Task prompt: Return the lines from the start of the data through the line with "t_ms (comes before". Include both of those lines and no others.

Supplied data:
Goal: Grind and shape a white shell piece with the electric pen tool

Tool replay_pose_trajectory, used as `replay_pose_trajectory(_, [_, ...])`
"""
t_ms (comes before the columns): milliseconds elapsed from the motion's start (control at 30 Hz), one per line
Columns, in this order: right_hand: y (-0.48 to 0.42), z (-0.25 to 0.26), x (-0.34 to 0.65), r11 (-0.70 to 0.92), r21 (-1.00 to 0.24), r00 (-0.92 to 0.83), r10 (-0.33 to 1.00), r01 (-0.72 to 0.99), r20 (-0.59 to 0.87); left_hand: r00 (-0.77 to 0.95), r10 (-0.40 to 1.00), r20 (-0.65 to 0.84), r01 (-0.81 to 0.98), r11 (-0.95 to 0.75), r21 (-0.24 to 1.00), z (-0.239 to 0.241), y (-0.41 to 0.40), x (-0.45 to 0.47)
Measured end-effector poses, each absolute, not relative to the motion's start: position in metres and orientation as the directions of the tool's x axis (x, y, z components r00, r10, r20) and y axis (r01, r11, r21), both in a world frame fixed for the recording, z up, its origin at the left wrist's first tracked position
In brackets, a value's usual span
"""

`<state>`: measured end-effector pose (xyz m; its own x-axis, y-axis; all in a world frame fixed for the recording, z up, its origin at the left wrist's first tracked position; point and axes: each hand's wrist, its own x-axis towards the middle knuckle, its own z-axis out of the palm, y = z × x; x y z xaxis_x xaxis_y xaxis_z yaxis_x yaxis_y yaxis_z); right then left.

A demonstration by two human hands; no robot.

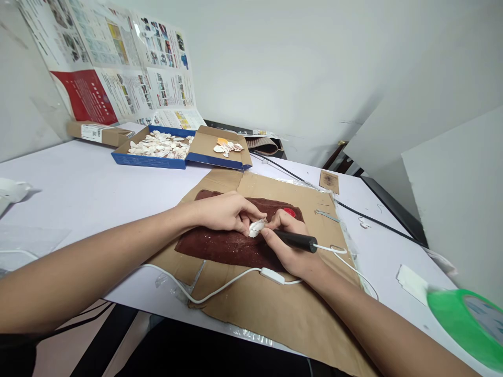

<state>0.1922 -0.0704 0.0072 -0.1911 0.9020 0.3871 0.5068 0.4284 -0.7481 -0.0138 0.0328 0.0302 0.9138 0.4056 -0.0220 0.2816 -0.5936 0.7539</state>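
Note:
My left hand [228, 212] rests on a dark brown cloth [223, 246] and pinches a small white shell [257, 228] between its fingertips. My right hand [293, 246] grips a black pen-shaped corded tool [296, 240], its tip touching the shell. The tool's white cable [220, 287] with an inline switch [273, 276] loops across the cardboard sheet [275, 303] under the cloth. A red round spot [290, 212] lies on the cloth just behind my right hand.
A blue-edged open box [149, 159] holding several shells stands at the back left, its lid [220, 157] holding a few more. Printed leaflets [118, 68] lean on the wall. A black cable [353, 209] runs along the right. A green tape roll [467, 324] sits at near right.

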Motion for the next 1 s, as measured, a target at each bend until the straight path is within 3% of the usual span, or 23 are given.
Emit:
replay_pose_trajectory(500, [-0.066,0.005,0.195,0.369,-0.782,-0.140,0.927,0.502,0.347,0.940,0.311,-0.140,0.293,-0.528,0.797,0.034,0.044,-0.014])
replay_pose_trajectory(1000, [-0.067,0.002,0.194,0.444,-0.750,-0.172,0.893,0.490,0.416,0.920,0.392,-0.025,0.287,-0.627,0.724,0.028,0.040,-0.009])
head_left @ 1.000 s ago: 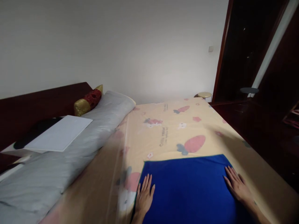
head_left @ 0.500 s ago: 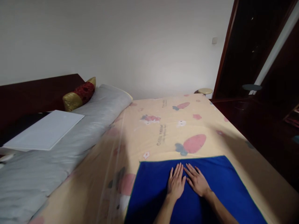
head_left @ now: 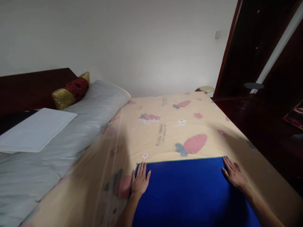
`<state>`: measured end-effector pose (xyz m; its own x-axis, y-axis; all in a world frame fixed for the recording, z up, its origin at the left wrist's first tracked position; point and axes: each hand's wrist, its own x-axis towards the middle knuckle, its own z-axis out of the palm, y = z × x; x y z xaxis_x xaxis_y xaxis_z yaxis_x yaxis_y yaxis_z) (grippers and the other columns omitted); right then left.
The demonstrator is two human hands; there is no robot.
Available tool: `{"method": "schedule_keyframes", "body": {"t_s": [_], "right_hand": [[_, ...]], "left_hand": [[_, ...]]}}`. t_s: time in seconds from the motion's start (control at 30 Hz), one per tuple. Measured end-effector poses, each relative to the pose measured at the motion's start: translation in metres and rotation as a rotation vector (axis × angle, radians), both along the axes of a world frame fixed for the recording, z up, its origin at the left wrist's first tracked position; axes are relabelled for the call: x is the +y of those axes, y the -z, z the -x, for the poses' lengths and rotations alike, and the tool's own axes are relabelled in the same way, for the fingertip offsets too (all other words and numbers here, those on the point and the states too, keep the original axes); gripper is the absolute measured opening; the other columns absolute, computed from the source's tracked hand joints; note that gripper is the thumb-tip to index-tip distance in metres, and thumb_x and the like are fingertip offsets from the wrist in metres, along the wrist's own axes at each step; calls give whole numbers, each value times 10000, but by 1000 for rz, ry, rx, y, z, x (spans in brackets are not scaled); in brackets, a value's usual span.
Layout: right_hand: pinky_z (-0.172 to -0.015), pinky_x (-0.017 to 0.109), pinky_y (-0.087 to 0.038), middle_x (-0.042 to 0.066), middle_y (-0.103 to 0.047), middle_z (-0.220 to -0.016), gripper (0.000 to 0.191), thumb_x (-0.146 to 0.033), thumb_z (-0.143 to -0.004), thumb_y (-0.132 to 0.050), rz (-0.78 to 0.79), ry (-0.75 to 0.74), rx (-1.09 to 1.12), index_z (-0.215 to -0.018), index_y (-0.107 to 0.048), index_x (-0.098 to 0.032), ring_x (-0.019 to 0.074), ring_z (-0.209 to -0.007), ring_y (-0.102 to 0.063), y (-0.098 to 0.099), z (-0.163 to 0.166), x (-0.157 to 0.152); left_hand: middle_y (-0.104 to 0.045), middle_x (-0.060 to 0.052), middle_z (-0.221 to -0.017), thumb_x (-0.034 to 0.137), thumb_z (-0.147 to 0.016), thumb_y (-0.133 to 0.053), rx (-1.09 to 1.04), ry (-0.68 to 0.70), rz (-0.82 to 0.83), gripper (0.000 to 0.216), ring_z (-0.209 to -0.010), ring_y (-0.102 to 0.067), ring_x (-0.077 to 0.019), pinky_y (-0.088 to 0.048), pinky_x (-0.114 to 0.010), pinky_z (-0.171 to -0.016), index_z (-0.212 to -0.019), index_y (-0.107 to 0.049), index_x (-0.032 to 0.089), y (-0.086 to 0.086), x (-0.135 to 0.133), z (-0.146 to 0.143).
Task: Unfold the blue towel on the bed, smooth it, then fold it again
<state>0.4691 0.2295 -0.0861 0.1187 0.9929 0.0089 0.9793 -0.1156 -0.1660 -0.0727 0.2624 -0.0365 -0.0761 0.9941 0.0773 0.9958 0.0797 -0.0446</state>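
The bed [head_left: 165, 126] fills most of the view, covered by a pale yellow sheet [head_left: 170, 135] printed with pink carrots and small flowers. Along the bed's left edge a long grey quilt [head_left: 71, 132] is laid, with a flat white board [head_left: 35, 129] resting on it toward the near end. At the far left corner, against the dark wooden headboard [head_left: 30, 88], a red and gold bolster pillow [head_left: 71, 91] is seen. Past the far edge of the bed a small round stool [head_left: 206, 89] is partly visible beside a dark wooden wardrobe [head_left: 260, 63].

A blue towel [head_left: 187, 189] is spread flat on the sheet at the near edge of the bed, toward its right side. The left hand [head_left: 140, 181] is laid open, palm down with fingers extended, on the towel's far left corner, partly over the sheet. The right hand [head_left: 234, 174] is likewise laid open and flat, palm down, at the towel's far right corner. Nothing is gripped by either hand, and the two are held well apart.
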Motion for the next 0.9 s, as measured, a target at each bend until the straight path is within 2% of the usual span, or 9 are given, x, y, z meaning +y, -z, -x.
{"method": "schedule_keyframes", "body": {"t_s": [0.1,0.17,0.27,0.37,0.5,0.73,0.83,0.9], "right_hand": [[-1186,543,-188,78,-301,-1529,607,-451,-908,-179,-82,42,-7,-1444,-197,-166,217,-1431,-250,-10,48,6],[-1184,504,-218,55,-298,-1529,565,-385,-919,-158,-141,-86,38,-1449,-169,-191,191,-1435,-237,-16,99,9],[-1185,437,-246,-13,-215,-1554,532,-292,-922,-115,-74,-320,159,-1452,-90,-255,146,-1444,-194,-23,177,13],[-1191,453,-230,-6,-196,-1556,526,-348,-927,-143,1,-368,198,-1445,-130,-262,171,-1450,-174,-22,222,13],[-1199,487,-196,-14,-173,-1559,531,-413,-926,-150,23,-374,194,-1442,-110,-289,188,-1454,-162,-19,225,12],[-1180,522,-209,7,-174,-1561,535,-460,-923,-172,-6,-348,190,-1435,-113,-317,202,-1453,-183,-21,218,13],[-1178,511,-216,12,-194,-1562,575,-524,-907,-208,-55,-277,164,-1436,-122,-314,199,-1447,-210,-18,199,15],[-1181,503,-209,4,-219,-1560,601,-561,-896,-215,-75,-213,132,-1437,-124,-317,188,-1443,-224,-15,171,16]], "left_hand": [[-191,-37,-1570,491,-884,-154,-22,86,-20,604,-1467,-215,-186,-171,-539,-1225,-1425,-98,229,-12,-2,-34],[-168,6,-1577,402,-901,-119,-93,173,-28,547,-1474,-170,-159,-239,-500,-1220,-1424,-38,264,-14,-7,-75],[-153,65,-1583,317,-905,-93,-230,359,5,533,-1469,-166,-112,-272,-457,-1225,-1417,58,312,-3,-17,-143],[-180,60,-1580,381,-903,-108,-309,358,39,539,-1467,-182,-127,-270,-498,-1223,-1404,86,334,15,-22,-185],[-164,71,-1585,416,-898,-110,-362,344,60,539,-1474,-175,-145,-227,-551,-1229,-1400,79,365,25,-21,-189],[-146,75,-1588,416,-897,-130,-373,342,74,542,-1473,-191,-155,-238,-555,-1225,-1403,62,380,21,-19,-184],[-151,82,-1588,488,-885,-147,-375,316,70,555,-1474,-190,-152,-235,-547,-1225,-1405,28,402,14,-15,-174],[-165,78,-1587,501,-883,-128,-362,272,76,555,-1474,-190,-154,-225,-548,-1223,-1411,6,394,9,-11,-155]]}}
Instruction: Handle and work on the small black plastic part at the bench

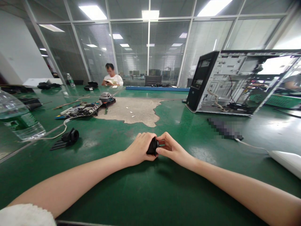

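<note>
A small black plastic part point(152, 146) is between my two hands, just above the green tabletop at the middle of the head view. My left hand point(140, 149) is closed round its left side. From the right, the fingertips and thumb of my right hand point(171, 147) pinch its edge. Much of the part is hidden by my fingers, so its exact kind does not show. On the table to the left of my hands lies another black piece point(70, 136) with a round ring and a flat, slatted strip.
An opened computer case point(204, 83) stands at right, near a blurred dark object point(224, 128) and a white device point(285, 160). At left are a circuit board point(81, 110) and a water bottle point(20, 119). Bare patch point(131, 110) ahead; a person point(113, 77) sits across the green table point(113, 194).
</note>
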### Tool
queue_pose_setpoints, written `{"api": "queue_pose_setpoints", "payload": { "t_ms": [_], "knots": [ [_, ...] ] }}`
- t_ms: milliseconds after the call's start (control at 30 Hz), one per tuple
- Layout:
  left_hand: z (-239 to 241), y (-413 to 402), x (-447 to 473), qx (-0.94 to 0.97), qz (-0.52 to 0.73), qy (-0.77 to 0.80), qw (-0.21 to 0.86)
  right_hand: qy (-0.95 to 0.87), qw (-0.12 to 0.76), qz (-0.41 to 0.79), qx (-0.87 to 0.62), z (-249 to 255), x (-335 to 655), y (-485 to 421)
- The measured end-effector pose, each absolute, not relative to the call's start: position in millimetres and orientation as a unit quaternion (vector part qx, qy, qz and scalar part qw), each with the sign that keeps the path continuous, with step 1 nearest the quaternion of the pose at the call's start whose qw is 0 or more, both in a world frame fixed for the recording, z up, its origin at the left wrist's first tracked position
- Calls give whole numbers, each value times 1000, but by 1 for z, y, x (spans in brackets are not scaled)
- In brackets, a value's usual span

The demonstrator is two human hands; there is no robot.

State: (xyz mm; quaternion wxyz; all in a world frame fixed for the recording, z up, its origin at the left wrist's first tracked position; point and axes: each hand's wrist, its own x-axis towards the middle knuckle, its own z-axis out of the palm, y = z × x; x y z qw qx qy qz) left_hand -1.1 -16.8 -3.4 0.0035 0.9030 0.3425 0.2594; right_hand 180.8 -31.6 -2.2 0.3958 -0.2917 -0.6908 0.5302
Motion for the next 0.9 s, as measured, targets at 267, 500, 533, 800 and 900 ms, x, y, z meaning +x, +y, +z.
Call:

Task solution:
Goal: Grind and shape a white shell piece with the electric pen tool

Tool replay_pose_trajectory, used as `replay_pose_trajectory(_, [_, ...])`
"""
t_ms (comes before the columns): milliseconds elapsed from the motion's start (control at 30 Hz), one per line

This output requires nothing more.